• **Your assignment**
Give the data again exactly, stopping after the "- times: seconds" line.

======

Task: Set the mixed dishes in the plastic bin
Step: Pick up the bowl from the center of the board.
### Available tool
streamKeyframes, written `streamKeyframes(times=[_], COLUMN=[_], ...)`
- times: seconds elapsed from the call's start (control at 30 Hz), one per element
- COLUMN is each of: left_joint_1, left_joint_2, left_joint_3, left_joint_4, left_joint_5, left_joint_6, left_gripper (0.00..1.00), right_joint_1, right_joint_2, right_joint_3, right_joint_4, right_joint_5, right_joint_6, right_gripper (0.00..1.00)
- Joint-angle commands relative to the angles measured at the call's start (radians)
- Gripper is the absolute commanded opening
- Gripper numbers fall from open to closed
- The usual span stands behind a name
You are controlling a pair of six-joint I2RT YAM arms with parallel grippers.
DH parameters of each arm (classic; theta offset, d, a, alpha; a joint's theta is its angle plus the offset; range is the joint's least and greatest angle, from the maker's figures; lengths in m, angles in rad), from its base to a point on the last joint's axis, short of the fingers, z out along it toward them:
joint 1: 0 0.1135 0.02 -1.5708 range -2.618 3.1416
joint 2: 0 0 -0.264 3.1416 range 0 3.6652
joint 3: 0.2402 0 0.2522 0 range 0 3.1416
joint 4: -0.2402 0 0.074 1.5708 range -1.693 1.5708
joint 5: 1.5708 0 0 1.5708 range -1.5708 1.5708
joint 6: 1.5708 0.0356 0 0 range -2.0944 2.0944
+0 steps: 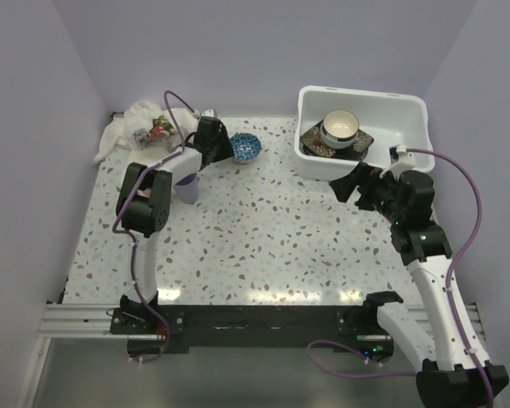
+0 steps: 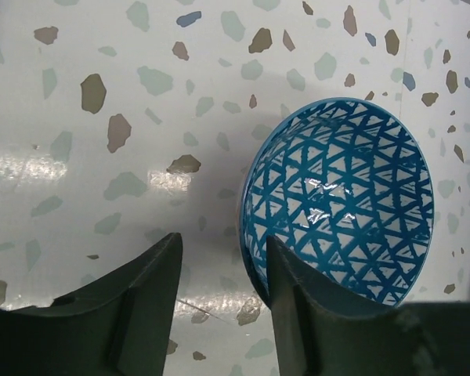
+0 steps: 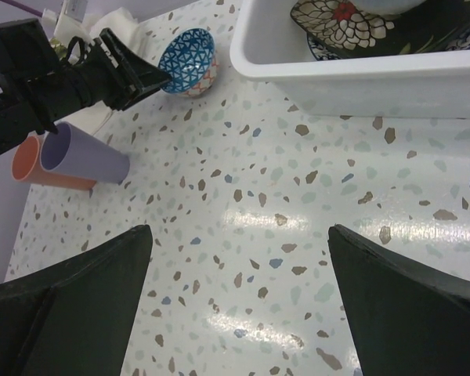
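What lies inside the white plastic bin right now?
In the plastic bin: a dark floral square plate, a cream bowl on it. Anything beneath the plate is covered.

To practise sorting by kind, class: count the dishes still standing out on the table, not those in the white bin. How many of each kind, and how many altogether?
Bowls: 1, the blue-patterned bowl
Cups: 2, the purple cup and the orange cup
Plates: 0
Total: 3
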Motion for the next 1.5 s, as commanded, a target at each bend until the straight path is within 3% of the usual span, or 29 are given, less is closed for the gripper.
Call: streamKeyframes(times=[0.0, 0.33, 0.73, 1.0, 1.47], left_joint_1=[0.007, 0.007, -0.005, -0.094, -0.365], left_joint_2=[0.027, -0.016, -0.316, -0.539, -0.853], left_joint_3=[0.053, 0.004, -0.260, -0.423, -0.582], left_joint_4=[0.072, 0.113, 0.112, -0.011, -0.149], left_joint_5=[0.066, 0.119, 0.152, 0.135, -0.060], left_joint_6=[-0.028, -0.045, -0.011, 0.070, 0.090], left_gripper=[0.47, 0.01, 0.00, 0.00, 0.00], right_joint_1=[0.004, 0.004, 0.082, 0.162, 0.541], right_joint_2=[0.006, 0.025, 0.037, 0.088, 0.291], right_joint_3=[0.003, 0.039, 0.042, 0.069, 0.140], right_joint_4=[-0.006, -0.045, -0.115, -0.141, -0.144], right_joint_5=[-0.010, -0.009, 0.022, 0.079, 0.309], right_joint_6=[-0.021, -0.038, 0.016, 0.080, 0.211], right_gripper=[0.98, 0.98, 0.98, 0.98, 0.98])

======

• **Expected answer**
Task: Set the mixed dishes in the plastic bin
Step: Pick up the bowl from the center of the board.
### Available tool
streamKeyframes, written `streamKeyframes(times=[_], COLUMN=[_], ...)`
- times: seconds elapsed from the call's start (control at 30 Hz), one per element

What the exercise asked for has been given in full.